*Exercise directions*.
Transcribe the entire listing exactly.

*Exercise data*.

+ + + + + + +

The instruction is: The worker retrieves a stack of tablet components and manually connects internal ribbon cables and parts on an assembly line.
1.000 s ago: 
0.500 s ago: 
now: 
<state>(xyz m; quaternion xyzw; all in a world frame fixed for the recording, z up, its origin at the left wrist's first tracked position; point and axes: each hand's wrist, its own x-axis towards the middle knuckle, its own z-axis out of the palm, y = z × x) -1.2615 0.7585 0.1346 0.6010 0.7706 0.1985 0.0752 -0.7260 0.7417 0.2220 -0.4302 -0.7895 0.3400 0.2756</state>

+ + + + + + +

*Result below*.
The instruction is: The worker retrieves a stack of tablet components and manually connects internal ribbon cables and parts on an assembly line.
1.000 s ago: 
0.500 s ago: 
now: 
<state>(xyz m; quaternion xyzw; all in a world frame fixed for the recording, z up, its origin at the left wrist's first tracked position; point and axes: each hand's wrist, its own x-axis towards the middle knuckle, its own z-axis out of the palm, y = z × x) -1.2615 0.7585 0.1346 0.6010 0.7706 0.1985 0.0752 -0.7260 0.7417 0.2220 -0.4302 -0.7895 0.3400 0.2756</state>

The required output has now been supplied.